## [ASSIGNED TASK]
Because the material must be preserved as it stands, copy every line exactly.

## [DATA]
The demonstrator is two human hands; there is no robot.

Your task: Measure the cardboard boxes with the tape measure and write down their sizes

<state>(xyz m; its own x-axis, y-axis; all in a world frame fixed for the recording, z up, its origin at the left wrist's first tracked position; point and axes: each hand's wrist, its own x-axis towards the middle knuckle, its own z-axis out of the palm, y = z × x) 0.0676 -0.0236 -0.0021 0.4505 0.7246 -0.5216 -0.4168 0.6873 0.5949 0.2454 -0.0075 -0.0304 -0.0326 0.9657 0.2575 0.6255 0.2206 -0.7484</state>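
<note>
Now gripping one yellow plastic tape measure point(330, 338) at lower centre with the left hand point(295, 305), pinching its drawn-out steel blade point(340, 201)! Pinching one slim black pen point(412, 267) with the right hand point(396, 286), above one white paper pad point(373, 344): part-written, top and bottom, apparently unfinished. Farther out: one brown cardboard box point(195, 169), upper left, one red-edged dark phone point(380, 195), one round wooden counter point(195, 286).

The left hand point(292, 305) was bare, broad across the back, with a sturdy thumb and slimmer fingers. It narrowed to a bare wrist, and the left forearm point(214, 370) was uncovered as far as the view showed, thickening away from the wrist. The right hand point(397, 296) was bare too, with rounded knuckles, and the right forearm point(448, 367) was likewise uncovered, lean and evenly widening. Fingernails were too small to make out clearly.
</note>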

## [RESULT OF THE EXERCISE]
The demonstrator is two human hands; there is no robot.

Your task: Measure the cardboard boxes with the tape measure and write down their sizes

<state>(xyz m; its own x-axis, y-axis; all in a world frame fixed for the recording, z up, its origin at the left wrist's first tracked position; point and axes: each hand's wrist, its own x-axis towards the middle knuckle, its own z-axis out of the palm, y = z × x) 0.0676 -0.0236 -0.0021 0.4505 0.7246 -0.5216 -0.4168 0.6873 0.5949 0.2454 -0.0075 -0.0304 -0.0326 0.9657 0.2575 0.6255 0.2206 -0.7484</state>
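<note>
Now gripping one yellow plastic tape measure point(330, 338) at lower centre with the left hand point(295, 305), pinching its drawn-out steel blade point(340, 201)! Pinching one slim black pen point(412, 267) with the right hand point(396, 286), above one white paper pad point(373, 344): part-written, top and bottom, apparently unfinished. Farther out: one brown cardboard box point(195, 169), upper left, one red-edged dark phone point(380, 195), one round wooden counter point(195, 286).

The left hand point(292, 305) was bare, broad across the back, with a sturdy thumb and slimmer fingers. It narrowed to a bare wrist, and the left forearm point(214, 370) was uncovered as far as the view showed, thickening away from the wrist. The right hand point(397, 296) was bare too, with rounded knuckles, and the right forearm point(448, 367) was likewise uncovered, lean and evenly widening. Fingernails were too small to make out clearly.
</note>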

The response is now complete.